> [Work task]: Leave out the images; return the rest of the data exactly.

Content starts

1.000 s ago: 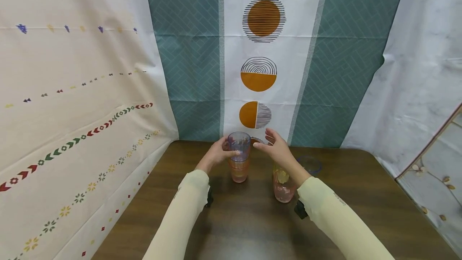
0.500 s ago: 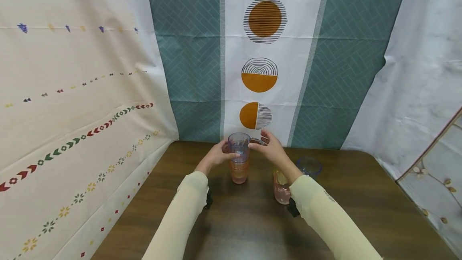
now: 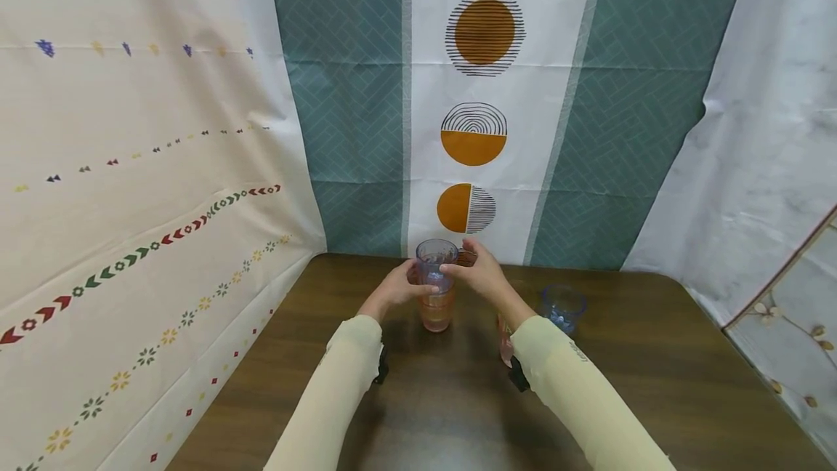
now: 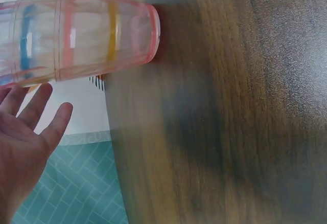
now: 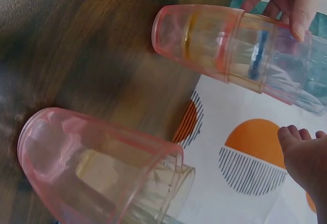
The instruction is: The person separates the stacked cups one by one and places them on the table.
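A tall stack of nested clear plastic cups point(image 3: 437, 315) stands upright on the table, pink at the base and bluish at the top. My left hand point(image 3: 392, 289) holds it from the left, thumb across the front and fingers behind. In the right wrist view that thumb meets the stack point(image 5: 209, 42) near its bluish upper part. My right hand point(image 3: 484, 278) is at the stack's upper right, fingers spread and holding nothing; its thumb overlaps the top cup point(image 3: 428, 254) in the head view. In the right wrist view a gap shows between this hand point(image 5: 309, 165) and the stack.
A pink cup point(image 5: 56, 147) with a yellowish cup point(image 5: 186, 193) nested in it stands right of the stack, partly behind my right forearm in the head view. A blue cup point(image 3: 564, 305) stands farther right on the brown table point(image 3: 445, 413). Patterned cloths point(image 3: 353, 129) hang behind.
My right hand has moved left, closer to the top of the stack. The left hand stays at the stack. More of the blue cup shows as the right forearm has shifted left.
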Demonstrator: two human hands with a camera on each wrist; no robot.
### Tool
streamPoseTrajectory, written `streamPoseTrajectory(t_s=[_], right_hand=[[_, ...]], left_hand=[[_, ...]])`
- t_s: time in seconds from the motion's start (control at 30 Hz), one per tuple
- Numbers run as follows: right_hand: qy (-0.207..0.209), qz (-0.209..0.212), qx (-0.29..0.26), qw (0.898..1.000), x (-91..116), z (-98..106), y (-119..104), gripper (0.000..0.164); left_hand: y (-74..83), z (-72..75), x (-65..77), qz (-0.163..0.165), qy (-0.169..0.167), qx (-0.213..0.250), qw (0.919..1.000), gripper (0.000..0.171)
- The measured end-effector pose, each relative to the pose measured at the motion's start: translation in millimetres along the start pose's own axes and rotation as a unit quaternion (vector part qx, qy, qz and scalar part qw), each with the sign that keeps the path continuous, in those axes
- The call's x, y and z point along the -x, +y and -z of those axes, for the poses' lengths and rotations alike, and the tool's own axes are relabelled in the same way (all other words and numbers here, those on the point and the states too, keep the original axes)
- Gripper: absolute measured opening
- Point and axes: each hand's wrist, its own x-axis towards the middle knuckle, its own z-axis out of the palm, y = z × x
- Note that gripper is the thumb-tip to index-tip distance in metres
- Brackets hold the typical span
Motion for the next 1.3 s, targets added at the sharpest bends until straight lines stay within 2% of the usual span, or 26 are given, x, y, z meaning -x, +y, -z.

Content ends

> [Result for this task]:
1.000 s ago: 
0.500 s ago: 
now: 
now: 
now: 
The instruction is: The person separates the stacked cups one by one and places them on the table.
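A tall stack of nested clear plastic cups point(image 3: 437, 315) stands upright on the table, pink at the base and bluish at the top. My left hand point(image 3: 392, 289) holds it from the left, thumb across the front and fingers behind. In the right wrist view that thumb meets the stack point(image 5: 209, 42) near its bluish upper part. My right hand point(image 3: 484, 278) is at the stack's upper right, fingers spread and holding nothing; its thumb overlaps the top cup point(image 3: 428, 254) in the head view. In the right wrist view a gap shows between this hand point(image 5: 309, 165) and the stack.
A pink cup point(image 5: 56, 147) with a yellowish cup point(image 5: 186, 193) nested in it stands right of the stack, partly behind my right forearm in the head view. A blue cup point(image 3: 564, 305) stands farther right on the brown table point(image 3: 445, 413). Patterned cloths point(image 3: 353, 129) hang behind.
My right hand has moved left, closer to the top of the stack. The left hand stays at the stack. More of the blue cup shows as the right forearm has shifted left.
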Demonstrator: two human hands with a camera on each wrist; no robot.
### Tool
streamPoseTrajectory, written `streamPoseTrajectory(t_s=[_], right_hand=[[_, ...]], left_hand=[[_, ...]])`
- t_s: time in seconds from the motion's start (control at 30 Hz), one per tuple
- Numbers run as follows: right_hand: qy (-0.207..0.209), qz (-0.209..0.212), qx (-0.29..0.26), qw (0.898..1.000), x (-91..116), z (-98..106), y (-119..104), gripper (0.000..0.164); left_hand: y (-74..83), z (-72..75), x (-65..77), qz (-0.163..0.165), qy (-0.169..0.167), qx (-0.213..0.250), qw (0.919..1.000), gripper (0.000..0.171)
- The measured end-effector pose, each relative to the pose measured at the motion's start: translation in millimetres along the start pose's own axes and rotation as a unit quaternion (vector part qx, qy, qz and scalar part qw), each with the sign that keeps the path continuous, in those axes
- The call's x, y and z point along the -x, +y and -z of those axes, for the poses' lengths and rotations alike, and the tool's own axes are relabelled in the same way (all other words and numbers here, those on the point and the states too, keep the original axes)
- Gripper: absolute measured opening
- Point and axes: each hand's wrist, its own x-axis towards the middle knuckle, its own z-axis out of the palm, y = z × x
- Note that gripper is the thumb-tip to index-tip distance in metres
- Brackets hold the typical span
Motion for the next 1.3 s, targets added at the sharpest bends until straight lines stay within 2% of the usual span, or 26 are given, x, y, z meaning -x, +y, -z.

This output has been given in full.